■ **Directions for this task**: There is one span to output from the data below: the lines starting at the line with "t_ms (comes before" and ending at the line with "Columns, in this". Output it exactly, ends included, nothing more.
BEGIN Input data
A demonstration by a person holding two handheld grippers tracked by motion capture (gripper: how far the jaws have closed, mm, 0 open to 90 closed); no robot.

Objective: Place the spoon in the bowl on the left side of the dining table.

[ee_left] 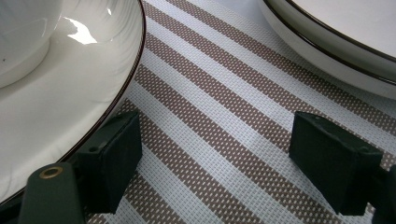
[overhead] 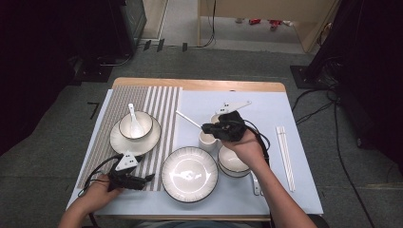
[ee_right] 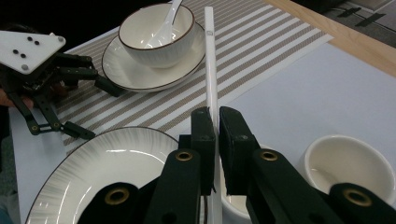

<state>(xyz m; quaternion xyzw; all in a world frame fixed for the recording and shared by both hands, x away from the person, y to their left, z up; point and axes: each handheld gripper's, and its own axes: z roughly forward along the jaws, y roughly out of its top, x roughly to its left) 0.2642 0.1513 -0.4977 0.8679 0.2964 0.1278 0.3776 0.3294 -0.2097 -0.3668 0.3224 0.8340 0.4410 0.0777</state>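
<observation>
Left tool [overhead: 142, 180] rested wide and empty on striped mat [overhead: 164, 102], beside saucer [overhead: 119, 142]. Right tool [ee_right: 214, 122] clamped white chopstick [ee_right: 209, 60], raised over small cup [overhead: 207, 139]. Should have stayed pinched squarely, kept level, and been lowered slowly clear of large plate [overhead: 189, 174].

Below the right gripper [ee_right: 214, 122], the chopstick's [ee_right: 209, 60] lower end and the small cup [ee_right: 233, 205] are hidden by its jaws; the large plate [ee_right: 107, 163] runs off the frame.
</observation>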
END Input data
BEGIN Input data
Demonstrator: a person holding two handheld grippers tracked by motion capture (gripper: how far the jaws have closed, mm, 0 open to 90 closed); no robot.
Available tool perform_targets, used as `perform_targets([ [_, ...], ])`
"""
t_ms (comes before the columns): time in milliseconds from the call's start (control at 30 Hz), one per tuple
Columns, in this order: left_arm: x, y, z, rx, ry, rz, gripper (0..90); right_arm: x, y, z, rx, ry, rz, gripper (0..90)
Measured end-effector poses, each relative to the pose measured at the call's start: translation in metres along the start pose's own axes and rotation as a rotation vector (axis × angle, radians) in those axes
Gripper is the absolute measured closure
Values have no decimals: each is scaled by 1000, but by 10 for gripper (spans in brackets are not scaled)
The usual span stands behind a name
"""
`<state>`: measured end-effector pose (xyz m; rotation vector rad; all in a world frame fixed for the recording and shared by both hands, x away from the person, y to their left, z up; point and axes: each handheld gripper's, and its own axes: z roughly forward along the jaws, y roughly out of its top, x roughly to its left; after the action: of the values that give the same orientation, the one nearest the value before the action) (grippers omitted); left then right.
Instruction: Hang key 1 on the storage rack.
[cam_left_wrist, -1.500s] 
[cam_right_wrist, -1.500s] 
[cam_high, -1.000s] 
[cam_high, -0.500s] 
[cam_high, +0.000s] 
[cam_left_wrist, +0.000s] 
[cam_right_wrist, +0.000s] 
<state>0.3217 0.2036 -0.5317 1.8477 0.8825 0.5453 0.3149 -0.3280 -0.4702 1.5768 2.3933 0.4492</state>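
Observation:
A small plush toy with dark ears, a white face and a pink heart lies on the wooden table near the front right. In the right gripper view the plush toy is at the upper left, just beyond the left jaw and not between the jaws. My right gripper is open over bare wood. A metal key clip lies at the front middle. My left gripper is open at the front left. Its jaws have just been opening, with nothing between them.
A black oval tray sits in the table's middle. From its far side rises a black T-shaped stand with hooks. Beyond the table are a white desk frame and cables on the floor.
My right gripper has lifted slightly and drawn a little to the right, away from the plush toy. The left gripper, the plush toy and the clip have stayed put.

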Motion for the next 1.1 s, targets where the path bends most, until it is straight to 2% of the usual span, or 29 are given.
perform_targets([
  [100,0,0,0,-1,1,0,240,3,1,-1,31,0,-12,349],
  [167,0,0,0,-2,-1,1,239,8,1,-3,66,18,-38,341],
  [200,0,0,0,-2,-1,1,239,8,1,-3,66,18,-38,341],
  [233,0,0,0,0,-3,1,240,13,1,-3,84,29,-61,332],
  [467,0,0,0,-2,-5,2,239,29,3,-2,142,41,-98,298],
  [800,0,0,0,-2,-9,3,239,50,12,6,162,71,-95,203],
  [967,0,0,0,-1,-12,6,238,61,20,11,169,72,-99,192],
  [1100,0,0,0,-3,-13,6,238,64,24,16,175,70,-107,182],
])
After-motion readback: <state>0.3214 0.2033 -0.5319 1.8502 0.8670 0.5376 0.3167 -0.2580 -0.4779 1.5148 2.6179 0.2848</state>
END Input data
■ **Answer space**:
t_ms (comes before the columns): time in milliseconds from the call's start (control at 30 Hz), one per tuple
Columns, in this order: left_arm: x, y, z, rx, ry, rz, gripper (0..90); right_arm: x, y, z, rx, ry, rz, gripper (0..90)

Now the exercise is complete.